The PV panel-level converter decouples the PV panel from other panels, and Fig. 1(b) shows its output curve mapped to a wide MPPT range. Due to safety and device rating issues with the smart converter (SC), voltage limitations and current limitations are added for protection.
Compared with a traditional centralized PV system, as shown in Fig. 2(a), a smart panel-based PV system, as shown in Fig. 2(b), offers advantages such as independent MPPT control, maximized solar power utilization, and flexible system architecture design. Through analyzing principles and the modeling of the smart panel-based PV system, we can determine that the common MPPT region of all the panels remains forever in the range shown in Fig. 2(c); a laxer limitation is shown in Fig. 2(b) for comparison.

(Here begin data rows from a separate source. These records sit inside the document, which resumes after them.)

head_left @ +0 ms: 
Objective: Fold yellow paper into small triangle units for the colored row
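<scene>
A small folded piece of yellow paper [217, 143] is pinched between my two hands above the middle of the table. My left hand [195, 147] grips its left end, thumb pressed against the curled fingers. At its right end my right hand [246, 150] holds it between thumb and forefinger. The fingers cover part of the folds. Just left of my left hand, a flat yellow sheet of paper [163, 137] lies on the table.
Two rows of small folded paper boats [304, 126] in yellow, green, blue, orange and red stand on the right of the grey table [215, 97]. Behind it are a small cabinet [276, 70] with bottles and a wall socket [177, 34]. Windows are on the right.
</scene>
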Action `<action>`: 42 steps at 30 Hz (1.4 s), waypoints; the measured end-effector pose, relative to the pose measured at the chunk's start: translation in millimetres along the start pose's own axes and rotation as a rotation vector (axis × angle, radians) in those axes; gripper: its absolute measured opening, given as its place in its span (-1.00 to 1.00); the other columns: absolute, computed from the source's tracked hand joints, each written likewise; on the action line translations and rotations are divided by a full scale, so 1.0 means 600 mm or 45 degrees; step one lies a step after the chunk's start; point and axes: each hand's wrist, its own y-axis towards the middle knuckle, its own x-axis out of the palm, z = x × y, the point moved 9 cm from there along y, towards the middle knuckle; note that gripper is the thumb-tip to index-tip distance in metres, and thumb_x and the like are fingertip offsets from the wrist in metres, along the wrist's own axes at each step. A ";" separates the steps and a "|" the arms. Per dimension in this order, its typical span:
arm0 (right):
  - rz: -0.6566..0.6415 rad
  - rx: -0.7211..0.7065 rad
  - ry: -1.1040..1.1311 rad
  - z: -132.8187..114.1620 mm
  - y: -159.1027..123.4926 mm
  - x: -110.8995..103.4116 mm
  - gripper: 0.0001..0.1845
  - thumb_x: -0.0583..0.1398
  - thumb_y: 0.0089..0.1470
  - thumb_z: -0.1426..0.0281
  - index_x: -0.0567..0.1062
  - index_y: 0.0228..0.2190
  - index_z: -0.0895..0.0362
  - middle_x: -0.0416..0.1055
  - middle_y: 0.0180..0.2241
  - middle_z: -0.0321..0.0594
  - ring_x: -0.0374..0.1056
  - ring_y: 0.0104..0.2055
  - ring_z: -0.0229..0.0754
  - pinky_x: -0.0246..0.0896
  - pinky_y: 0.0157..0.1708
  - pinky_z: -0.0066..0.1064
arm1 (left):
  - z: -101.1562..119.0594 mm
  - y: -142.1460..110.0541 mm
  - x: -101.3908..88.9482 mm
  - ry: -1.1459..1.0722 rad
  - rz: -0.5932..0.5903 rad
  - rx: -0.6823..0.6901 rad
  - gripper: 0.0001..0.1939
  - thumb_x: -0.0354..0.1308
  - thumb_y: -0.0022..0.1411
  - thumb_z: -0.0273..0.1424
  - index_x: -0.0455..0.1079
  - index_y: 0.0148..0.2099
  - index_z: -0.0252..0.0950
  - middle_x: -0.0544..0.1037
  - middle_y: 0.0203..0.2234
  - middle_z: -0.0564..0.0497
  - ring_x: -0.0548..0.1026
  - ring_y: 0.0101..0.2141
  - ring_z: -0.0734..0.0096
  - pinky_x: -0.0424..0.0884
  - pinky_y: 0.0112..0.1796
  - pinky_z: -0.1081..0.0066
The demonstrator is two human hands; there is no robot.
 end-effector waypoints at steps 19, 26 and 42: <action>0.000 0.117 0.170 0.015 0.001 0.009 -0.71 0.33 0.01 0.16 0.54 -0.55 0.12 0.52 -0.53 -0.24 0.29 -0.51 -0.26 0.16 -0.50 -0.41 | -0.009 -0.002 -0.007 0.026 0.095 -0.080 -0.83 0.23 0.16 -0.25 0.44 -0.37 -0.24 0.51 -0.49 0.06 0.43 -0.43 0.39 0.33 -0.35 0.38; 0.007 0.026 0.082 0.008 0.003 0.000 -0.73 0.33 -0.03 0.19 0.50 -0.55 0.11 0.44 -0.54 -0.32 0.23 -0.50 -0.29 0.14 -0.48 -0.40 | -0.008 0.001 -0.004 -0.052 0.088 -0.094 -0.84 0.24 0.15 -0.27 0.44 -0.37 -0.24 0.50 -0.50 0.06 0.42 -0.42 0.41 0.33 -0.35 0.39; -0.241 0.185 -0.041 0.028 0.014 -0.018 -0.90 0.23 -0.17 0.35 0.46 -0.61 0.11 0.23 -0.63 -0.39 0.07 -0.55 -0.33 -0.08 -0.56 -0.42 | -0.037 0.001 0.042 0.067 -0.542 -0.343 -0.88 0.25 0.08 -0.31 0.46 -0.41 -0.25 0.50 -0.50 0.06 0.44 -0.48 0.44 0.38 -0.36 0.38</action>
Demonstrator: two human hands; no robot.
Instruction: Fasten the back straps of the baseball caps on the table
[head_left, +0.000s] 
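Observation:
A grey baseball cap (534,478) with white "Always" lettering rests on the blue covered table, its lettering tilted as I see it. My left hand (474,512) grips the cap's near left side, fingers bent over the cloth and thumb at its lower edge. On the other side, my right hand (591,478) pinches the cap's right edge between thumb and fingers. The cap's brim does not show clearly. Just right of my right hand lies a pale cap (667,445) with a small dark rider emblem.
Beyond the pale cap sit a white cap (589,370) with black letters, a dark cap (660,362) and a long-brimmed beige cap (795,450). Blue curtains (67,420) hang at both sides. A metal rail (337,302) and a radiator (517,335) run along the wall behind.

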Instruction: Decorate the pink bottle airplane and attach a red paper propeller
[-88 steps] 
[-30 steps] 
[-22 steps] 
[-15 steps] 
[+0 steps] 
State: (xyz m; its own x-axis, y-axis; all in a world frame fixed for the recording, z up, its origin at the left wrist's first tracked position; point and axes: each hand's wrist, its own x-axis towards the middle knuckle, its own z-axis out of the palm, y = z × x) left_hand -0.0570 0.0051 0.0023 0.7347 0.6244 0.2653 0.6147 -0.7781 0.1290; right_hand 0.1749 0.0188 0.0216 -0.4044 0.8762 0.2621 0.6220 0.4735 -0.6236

Studying a small shading case inside the PV panel, such as bird droppings or a fallen leaf, indicates that this small shading has a disproportionate impact on energy production. A smart converter for PV cell strings is proposed to tackle such problems. Compared with other topologies of smart converters, a series connection of buck subpanel smart converters has been adopted, as shown in the upper part of Fig. 3(a), and the subpanel MPPT structure is optimized, as shown in the lower part of Fig. 3(a), which makes the solution much easier without suffering significant power loss. The detail control diagram is shown in Fig. 3(b).
Fig. 2. (a) Residential PV system architectures: Centralized MPPT.
Fig. 2. (b) Smart panel based PV system.
Fig. 2. (c) Optimized PV system.
Fig. 3. (a): Subpanel smart converter: Subpanel concept.
Fig. 3. (b) Control diagram.